Singapore, Q1 2025 – After an impressive 20-quarter bull run, Singapore’s property market is showing clear signs of moderation. Both HDB resale flats and private home prices recorded slower growth in the first quarter of 2025, driven by increased housing supply and shifting market dynamics.

HDB Resale Price Growth Slows to 1.6%

HDB resale flat prices rose by just 1.6% in Q1 2025 — the slowest growth since Q4 2023 (1.1%). In comparison, Q3 and Q4 2024 saw stronger growth of 2.7% and 2.6%, respectively.

According to OrangeTee, only 19 HDB towns registered price gains this quarter (down from 20), while 7 towns saw price declines (up from 6).

One key reason? Increased competition from new HDB launches. In February 2025 alone, over 10,000 new BTO and Sale of Balance Flats (SBF) were released, drawing potential buyers away from the resale market.

Resale Volume: A Mixed Picture

Quarter-on-quarter, resale transactions climbed 2.6% to 6,590 units. However, year-on-year, the volume fell by 6.8%, marking the lowest first-quarter transaction volume since Q1 2020.
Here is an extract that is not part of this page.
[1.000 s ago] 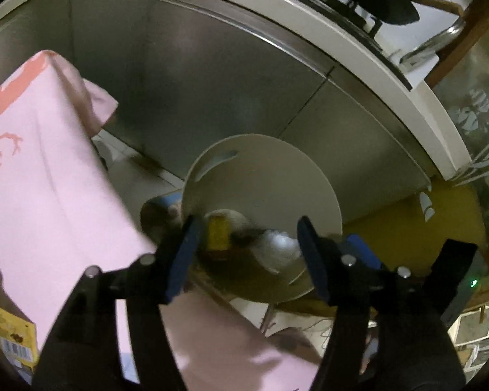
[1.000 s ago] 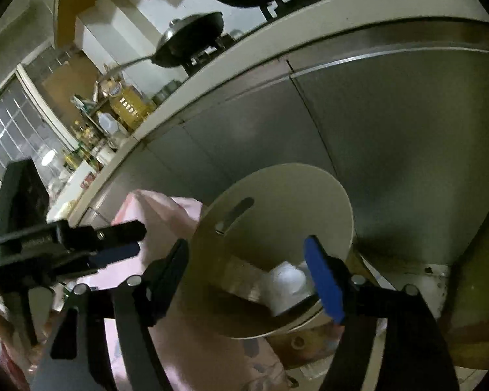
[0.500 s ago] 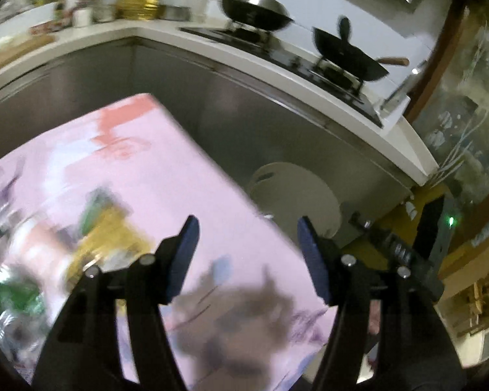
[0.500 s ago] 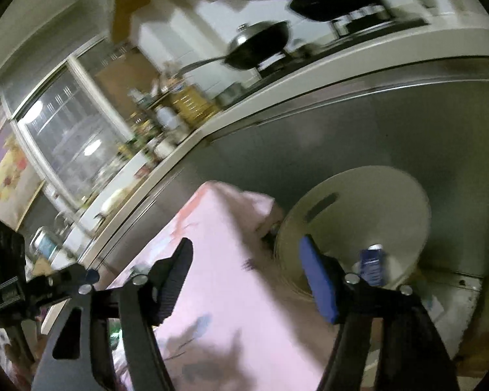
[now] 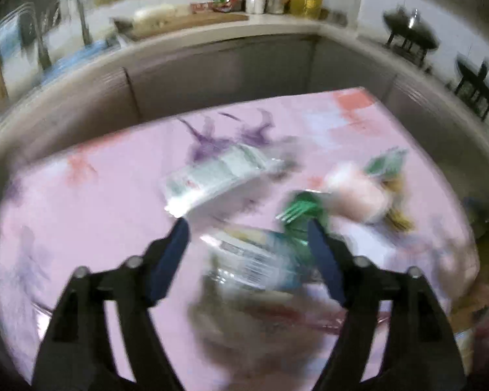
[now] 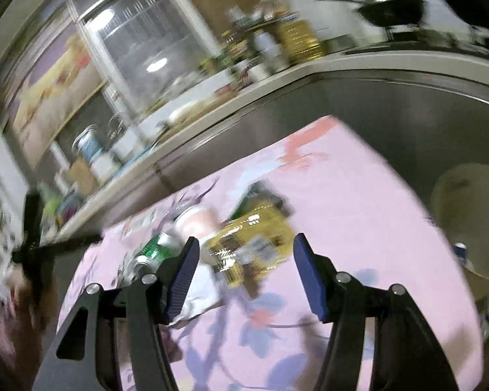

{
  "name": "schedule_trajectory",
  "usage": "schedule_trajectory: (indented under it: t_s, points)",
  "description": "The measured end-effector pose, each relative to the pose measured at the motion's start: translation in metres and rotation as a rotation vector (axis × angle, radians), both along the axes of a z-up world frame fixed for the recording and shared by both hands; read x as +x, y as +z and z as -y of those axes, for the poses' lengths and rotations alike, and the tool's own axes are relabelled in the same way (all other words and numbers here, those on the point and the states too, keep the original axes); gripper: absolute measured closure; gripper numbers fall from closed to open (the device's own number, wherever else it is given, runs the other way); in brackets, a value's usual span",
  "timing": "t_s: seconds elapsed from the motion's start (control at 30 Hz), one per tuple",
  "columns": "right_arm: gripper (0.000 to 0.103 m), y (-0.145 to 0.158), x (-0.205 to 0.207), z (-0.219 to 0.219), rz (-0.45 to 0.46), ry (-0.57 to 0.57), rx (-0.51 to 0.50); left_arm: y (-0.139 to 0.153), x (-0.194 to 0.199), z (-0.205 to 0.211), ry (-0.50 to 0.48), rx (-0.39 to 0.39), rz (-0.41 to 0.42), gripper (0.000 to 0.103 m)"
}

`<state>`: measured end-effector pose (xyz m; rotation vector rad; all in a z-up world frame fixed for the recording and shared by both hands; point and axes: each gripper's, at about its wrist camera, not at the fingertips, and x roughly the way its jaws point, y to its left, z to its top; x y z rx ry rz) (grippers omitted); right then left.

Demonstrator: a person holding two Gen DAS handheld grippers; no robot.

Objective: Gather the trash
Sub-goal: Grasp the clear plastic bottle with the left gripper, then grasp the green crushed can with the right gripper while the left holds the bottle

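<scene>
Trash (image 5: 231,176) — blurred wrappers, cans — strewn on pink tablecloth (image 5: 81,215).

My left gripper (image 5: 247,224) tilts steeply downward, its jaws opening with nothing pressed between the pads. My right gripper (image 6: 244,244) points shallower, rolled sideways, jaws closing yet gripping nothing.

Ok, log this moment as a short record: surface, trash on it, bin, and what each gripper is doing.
surface: table under a pink cloth
trash: clear wrapper, green can, yellow packet, pink cup; blurred
bin: beige bin past the cloth's edge, right wrist view
left gripper: opening, nothing gripped, above the trash
right gripper: closing, nothing gripped, above the yellow packet
</scene>
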<state>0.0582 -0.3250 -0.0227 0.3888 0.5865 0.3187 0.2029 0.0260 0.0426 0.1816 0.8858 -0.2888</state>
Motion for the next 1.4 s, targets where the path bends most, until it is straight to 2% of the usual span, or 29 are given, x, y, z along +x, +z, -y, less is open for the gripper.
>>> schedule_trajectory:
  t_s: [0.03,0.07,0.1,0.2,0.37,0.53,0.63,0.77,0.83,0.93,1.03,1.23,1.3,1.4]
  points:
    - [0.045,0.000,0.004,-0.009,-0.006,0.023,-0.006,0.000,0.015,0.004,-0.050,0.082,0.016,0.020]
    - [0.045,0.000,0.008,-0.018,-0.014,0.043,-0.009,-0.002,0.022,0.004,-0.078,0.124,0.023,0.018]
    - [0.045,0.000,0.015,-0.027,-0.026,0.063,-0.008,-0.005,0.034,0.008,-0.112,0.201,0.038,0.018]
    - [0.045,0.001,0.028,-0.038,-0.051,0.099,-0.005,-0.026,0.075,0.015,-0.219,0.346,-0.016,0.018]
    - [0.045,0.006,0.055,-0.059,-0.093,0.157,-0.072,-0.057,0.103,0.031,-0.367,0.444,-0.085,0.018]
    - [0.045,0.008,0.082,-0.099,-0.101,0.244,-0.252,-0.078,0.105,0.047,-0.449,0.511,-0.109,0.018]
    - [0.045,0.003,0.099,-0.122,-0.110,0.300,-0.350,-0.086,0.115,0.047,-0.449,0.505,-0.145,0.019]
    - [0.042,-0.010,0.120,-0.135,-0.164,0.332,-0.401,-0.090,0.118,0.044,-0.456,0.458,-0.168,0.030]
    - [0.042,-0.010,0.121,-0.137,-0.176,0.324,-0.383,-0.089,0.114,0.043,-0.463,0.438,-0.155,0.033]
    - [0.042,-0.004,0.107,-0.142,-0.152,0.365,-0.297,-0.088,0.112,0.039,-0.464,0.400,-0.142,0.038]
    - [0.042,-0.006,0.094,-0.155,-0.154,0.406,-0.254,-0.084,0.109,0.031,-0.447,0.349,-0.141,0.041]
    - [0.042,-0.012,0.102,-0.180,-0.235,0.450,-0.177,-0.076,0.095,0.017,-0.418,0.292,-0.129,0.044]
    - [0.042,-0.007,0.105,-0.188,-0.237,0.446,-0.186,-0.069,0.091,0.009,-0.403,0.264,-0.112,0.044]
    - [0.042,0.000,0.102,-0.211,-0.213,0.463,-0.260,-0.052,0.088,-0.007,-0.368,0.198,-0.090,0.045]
OrangeTee’s Christine Sun notes that demand could remain stable if job security and income growth persist. Buyers may also continue to shift from the private sector or upgrade within the HDB market.

ERA Singapore’s Eugene Lim predicts a potential rebound in Q2, as failed BTO applicants return to the resale market. Upcoming launches in Clementi, Tampines, and Toa Payoh are expected to be in high demand.

Private Home Prices Also Slow Down

URA’s Private Residential Property Index rose just 0.8% in Q1 2025 — far below the 2.3% growth recorded in the previous quarter. Here’s the breakdown:

  • Non-landed homes: +1.0% (vs +3.0% in Q4 2024)

  • Landed homes: +0.4% (vs -0.1%)

  • By region:

    • City fringe (RCR): +1.7%

    • Core central region (CCR): +0.8%

    • Suburbs (OCR): +0.3%

Developers sold 3,375 new private homes (excluding ECs), slightly down from 3,420 units in Q4. Suburban projects like Parktown Residence and Lentor Central Residences drove strong sales, making it the highest suburban sales figure in over a decade.

Rental Market: HDB Sees Strong Growth

The HDB rental market surged in Q1 2025 with 9,662 approvals, the highest in five quarters, up 12.3% from Q4.

Driving this demand:

  • Families waiting for BTO flats

  • Foreign workers and international students

  • Limited supply of flats that have fulfilled the Minimum Occupation Period (MOP)

Meanwhile, the private home rental market remained modest, growing by only 0.4% amid cautious business expansion and reduced housing allowances for expats.

What Does This Mean for Buyers and Investors?

If you’re planning to buy an HDB resale flat or invest in private property, this is the time to watch market signals closely. While prices are still rising, the slower pace reflects growing resistance from buyers and a more cautious economic climate.

That said, underlying demand remains healthy — especially for more affordable options in the resale and EC markets. Making smart, data-driven decisions will be key to navigating the property market in 2025.